Wednesday, September 30, 2015

Sketching Inspiration for Inktober

I hope you had a chance to prepare for #InkTober because today marks the start of 31 days of drawing and sketching. Share your work on social media with the hashtag #InkTober, for all to see. Started by Jake Parker in 2009, the trend is meant to motivate artists of all skill levels around the world–including you–to practice art every day. We hope you’ll join us!
#InkTober inspiration |

And if you’re new to sketching, you’ll appreciate the sketching lessons within Grant Fuller’s Start Drawing and Sketching Now. I’ve included a little snippet here in today’s newsletter to get you inspired and ready to draw. (Need the perfect sketchbook and pen for InkTober? Click here for a special offer!)

“Practice is important in developing good drawing skills, but professional instruction can save many hours of trial and error,” Grant says. “Think of drawing as a pleasant pastime, a process of searching and exploring. If you view the drawing process as some sort of test, you will only increase the pressure and decrease the pleasure. Learn instead to think of the drawing process as a form of freedom. Grab a sketchbook, and don’t be afraid to scribble and play.”

Sketching tips with Grant Fuller |

Pen and ink drawing by Grant Fuller

Beginner Sketching Tips by Grant Fuller

Many different design applications are possible with pen and ink. Once you have explored some of the possibilities, you can begin to specialize. The pen-and-ink rendering above was done with a lightfast and permanent nylon-tip pen. Many pens are labeled “permanent” but that refers to the non-smear property, meaning they dry fast and do not dissolve with moisture. This, however, does not mean they can resist fading from sunlight–those pens are labeled “lightfast.” They come in various tip sizes such as fine and ultra-fine.

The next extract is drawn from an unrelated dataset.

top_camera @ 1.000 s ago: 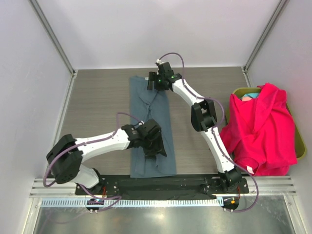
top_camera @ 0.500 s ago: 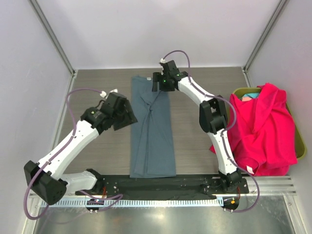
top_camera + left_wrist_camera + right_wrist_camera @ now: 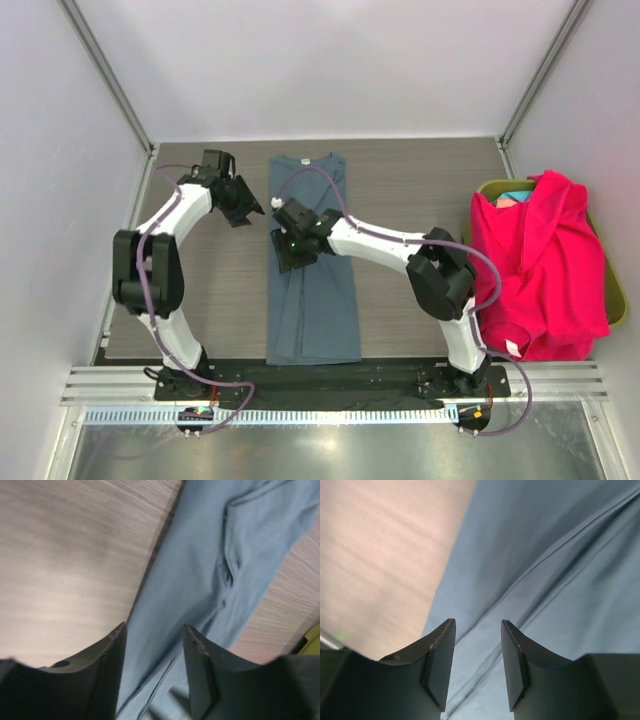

Tip: Use Hatching and Crosshatching to Apply Tone With Pen and Ink. Fine art subjects such as the marine scene here can be quite successful with pen and ink, but the usual tone application as done with graphite will not work with ink. Other means must be used to suggest a value other than black. This is where hatching, a series of close parallel lines, or crosshatching, a series of crisscross lines, are used to create a three-dimensional appearance. Small dots made with the pen at varying densities will also work to make tonal values. ~Grant

You’ll find more books and resources on sketching techniques at North Light Shop, along with this sketchbook and pen that our team has combined in a special offer especially for October. It’s the perfect match; you’ll love the way the sketchbook feels in your hands, it’s small enough to carry along anywhere, and the pen is one of my favorites (a Micron .08). I can’t wait to see what you come up with for #InkTober–make sure you use the hashtag, and most importantly, get over any apprehension you may have about sharing your art. I know it can be scary at first, especially if you’re a beginner (as I consider myself to be), but just remember that we all have to start somewhere!

Happy sketching,
Cherie Haas, online editor
**Subscribe to the Artists Network newsletter for inspiration, instruction, and ideas, and score a free download > Drawing Sketches: Free Sketching Techniques and Expert Tips.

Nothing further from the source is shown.